EXERCISE —
Your answer must consist of every line from the data below that includes the word "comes".

RECORDS PROVIDED —
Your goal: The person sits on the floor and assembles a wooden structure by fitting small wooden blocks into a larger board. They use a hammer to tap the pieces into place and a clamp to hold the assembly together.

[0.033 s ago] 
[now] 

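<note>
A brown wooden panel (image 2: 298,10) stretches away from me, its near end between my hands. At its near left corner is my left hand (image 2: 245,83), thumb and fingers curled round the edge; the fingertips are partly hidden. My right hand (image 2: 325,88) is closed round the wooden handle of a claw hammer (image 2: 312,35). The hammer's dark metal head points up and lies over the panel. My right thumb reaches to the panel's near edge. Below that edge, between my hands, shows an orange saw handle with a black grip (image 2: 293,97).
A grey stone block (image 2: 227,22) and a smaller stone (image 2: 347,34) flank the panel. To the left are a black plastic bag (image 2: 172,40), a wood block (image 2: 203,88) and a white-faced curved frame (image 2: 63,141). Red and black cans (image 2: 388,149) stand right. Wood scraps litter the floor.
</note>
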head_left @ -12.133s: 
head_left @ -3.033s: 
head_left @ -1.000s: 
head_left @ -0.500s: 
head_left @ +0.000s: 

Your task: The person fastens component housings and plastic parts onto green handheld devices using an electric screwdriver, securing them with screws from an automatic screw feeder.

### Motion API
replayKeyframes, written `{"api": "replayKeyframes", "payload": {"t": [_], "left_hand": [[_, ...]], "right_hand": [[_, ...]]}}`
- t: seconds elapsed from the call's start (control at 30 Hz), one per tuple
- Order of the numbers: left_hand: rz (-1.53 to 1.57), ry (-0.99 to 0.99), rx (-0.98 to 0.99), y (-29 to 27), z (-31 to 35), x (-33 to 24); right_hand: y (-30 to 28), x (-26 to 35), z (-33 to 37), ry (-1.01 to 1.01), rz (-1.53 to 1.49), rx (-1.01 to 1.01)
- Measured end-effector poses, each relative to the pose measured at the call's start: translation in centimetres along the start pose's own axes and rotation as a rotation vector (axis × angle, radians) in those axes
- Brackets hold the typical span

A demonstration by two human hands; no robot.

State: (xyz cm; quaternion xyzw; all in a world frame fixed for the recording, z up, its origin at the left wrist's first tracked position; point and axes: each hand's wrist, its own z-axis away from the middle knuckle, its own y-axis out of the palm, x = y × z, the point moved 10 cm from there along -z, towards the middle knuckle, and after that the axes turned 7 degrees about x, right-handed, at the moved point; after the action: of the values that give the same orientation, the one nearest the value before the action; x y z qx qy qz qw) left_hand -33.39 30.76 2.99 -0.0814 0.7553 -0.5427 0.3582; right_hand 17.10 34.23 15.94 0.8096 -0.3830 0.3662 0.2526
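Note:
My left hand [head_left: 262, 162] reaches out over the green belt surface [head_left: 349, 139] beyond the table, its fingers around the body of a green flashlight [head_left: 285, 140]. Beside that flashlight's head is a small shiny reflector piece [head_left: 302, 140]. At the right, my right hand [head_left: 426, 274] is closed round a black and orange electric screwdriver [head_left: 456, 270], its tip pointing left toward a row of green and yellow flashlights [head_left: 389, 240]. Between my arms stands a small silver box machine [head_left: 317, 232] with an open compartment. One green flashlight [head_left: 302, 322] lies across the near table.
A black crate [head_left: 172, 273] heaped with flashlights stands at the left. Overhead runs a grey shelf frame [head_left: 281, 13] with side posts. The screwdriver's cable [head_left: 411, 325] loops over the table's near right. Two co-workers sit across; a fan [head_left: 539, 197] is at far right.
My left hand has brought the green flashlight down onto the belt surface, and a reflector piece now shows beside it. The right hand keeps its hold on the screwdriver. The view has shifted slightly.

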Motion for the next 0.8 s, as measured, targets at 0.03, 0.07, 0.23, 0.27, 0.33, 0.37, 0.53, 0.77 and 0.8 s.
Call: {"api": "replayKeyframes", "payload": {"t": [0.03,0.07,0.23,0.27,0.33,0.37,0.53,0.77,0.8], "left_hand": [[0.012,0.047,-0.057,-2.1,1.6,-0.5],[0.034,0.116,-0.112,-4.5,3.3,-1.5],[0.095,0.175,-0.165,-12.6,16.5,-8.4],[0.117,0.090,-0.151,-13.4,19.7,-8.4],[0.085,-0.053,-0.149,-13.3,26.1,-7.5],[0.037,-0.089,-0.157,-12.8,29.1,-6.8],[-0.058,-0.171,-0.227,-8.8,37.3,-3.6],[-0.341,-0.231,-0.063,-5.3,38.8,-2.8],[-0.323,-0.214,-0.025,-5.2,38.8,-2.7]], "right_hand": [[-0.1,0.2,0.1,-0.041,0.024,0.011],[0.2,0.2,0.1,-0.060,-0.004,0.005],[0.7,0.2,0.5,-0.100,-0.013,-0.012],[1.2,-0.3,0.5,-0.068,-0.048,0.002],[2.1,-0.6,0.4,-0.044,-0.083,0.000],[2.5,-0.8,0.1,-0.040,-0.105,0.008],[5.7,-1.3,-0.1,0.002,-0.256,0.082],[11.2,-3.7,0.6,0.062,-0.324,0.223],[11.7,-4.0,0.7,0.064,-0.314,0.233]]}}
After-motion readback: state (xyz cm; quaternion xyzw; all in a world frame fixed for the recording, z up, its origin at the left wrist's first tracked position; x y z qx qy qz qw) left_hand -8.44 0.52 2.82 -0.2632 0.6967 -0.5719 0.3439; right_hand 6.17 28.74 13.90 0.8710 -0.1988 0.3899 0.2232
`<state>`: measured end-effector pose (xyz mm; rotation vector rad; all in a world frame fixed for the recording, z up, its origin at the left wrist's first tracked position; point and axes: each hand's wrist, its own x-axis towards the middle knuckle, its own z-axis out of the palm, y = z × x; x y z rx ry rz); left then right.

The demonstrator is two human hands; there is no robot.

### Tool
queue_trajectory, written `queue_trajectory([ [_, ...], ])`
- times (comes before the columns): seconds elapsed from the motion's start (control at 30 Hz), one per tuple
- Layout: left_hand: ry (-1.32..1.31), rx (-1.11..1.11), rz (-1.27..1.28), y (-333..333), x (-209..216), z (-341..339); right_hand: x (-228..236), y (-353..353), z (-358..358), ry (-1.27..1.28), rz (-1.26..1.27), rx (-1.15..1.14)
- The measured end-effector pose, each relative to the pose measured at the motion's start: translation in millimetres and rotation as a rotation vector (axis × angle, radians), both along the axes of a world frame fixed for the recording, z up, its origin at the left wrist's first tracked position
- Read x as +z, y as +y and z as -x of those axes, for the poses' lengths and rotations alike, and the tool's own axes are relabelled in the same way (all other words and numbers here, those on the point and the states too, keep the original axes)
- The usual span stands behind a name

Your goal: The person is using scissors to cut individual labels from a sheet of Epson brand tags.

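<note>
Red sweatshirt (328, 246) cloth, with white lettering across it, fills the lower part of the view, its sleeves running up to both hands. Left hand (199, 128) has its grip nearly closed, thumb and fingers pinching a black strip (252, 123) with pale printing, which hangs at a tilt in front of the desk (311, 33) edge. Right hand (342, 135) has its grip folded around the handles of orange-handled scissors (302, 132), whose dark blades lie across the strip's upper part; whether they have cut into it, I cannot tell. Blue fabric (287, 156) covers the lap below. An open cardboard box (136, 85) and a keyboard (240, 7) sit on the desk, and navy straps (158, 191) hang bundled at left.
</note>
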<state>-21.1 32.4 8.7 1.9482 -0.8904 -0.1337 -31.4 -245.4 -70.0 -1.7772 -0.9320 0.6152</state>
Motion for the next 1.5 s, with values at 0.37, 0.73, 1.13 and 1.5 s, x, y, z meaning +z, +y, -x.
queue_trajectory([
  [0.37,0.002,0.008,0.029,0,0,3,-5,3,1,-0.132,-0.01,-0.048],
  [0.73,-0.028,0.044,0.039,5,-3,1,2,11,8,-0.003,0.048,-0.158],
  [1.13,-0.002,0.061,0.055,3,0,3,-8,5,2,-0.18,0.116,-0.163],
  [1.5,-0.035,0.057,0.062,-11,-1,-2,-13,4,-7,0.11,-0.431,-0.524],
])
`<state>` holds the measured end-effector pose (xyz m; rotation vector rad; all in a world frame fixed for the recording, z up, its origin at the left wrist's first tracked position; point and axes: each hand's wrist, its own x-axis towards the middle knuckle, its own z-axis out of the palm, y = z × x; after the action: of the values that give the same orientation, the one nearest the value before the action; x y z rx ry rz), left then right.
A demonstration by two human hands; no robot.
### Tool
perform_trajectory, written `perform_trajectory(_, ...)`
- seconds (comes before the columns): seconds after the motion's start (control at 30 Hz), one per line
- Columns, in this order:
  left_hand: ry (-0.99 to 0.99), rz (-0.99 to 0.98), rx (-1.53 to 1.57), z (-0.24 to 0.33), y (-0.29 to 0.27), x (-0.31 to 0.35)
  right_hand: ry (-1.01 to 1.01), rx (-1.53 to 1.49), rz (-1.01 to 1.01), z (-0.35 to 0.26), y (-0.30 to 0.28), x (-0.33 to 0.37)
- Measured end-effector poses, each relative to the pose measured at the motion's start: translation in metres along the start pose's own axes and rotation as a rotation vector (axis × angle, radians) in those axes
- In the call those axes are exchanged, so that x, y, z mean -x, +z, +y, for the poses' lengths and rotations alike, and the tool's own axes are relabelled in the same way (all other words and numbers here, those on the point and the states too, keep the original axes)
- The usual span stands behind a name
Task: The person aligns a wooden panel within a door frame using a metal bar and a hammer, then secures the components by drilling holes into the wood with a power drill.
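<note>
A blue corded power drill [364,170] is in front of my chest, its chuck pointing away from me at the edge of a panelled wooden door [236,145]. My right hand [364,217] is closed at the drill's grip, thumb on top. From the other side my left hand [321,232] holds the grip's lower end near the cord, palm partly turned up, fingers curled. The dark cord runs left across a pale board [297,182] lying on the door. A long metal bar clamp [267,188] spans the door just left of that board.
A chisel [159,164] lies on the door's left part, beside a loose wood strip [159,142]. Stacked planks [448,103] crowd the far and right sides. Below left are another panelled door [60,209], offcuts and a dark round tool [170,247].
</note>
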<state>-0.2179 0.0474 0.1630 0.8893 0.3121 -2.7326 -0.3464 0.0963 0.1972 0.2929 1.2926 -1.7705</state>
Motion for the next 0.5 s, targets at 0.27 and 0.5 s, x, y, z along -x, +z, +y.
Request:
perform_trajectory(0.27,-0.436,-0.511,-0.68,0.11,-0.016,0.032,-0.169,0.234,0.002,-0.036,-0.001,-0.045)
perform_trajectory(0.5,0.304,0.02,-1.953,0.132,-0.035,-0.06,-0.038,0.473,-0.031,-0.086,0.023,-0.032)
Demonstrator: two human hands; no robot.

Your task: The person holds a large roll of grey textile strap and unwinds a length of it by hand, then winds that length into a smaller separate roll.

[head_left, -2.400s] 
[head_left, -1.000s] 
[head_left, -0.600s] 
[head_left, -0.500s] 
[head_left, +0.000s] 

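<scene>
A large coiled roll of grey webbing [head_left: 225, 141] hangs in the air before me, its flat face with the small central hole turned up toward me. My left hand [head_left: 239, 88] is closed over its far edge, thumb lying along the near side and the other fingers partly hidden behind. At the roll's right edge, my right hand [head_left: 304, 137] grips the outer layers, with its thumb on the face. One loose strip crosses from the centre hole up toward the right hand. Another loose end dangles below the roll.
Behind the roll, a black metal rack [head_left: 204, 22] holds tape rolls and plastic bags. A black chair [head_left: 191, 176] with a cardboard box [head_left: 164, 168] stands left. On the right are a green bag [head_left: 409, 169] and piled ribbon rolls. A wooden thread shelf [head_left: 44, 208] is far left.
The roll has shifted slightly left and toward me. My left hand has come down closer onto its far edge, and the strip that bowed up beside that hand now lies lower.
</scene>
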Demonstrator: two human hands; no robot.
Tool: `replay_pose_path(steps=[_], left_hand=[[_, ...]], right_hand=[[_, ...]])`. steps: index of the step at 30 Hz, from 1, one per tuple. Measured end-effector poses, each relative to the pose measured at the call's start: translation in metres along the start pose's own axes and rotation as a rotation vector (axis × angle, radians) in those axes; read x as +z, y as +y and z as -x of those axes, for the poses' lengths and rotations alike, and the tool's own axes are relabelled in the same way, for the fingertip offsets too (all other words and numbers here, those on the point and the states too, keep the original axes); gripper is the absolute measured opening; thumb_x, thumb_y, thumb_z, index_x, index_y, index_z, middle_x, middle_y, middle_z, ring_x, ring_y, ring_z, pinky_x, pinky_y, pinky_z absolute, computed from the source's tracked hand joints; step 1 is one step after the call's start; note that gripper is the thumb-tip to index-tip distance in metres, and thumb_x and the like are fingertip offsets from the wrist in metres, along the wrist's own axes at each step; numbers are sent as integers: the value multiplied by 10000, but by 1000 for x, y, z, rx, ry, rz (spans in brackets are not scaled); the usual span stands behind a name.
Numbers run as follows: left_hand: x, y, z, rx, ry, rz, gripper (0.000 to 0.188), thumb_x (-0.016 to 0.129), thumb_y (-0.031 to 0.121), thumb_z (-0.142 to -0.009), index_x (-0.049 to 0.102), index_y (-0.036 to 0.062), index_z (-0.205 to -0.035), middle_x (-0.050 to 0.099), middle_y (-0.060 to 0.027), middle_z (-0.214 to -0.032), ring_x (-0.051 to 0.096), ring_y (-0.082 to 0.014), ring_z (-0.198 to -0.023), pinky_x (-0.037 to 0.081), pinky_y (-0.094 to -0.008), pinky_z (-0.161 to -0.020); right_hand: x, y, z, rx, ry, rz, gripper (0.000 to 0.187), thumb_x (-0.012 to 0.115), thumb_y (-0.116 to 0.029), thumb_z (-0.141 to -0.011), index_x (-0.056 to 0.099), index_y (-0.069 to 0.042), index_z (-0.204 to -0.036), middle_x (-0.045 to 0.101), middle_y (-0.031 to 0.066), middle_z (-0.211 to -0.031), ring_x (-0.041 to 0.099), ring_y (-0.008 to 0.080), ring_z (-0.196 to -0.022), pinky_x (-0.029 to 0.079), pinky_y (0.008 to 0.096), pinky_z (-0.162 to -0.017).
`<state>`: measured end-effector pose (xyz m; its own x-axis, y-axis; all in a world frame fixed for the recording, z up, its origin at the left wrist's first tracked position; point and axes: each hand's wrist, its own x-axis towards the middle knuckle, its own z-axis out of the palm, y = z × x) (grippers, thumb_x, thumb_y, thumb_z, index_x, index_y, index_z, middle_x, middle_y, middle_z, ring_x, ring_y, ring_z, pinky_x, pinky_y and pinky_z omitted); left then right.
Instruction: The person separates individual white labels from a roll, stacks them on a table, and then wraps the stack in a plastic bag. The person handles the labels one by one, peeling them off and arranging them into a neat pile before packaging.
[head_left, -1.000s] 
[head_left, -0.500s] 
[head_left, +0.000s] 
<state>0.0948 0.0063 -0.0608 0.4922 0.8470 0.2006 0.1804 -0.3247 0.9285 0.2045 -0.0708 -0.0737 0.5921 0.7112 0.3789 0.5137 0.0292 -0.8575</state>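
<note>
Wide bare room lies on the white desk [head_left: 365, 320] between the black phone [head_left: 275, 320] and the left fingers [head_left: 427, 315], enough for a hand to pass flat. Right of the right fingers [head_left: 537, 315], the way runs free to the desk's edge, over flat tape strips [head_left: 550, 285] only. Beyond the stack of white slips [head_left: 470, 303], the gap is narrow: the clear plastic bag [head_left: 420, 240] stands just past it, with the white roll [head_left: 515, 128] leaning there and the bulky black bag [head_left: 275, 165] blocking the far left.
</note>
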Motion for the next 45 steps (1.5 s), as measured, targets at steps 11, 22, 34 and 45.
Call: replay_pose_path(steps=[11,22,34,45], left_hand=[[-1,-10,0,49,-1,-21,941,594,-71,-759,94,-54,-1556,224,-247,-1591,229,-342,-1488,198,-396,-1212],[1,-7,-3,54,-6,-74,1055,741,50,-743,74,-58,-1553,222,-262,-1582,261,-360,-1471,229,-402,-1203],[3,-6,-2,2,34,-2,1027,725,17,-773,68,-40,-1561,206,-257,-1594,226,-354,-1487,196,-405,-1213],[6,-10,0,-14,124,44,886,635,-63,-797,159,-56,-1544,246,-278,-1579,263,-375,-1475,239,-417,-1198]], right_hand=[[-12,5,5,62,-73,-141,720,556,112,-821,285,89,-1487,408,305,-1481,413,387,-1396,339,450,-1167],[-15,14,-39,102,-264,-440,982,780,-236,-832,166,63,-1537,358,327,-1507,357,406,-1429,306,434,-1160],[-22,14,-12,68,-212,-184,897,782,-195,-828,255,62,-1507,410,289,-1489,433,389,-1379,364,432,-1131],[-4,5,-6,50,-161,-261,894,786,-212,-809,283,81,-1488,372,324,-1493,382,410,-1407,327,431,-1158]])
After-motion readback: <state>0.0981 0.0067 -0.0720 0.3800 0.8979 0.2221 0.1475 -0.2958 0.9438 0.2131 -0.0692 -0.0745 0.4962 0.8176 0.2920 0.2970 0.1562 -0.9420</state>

WRITTEN RESPONSE —
- times (comes before the columns): seconds elapsed from the motion's start (control at 30 Hz), one per tuple
- seconds (comes before the columns): seconds after the motion's start (control at 30 Hz), one per line

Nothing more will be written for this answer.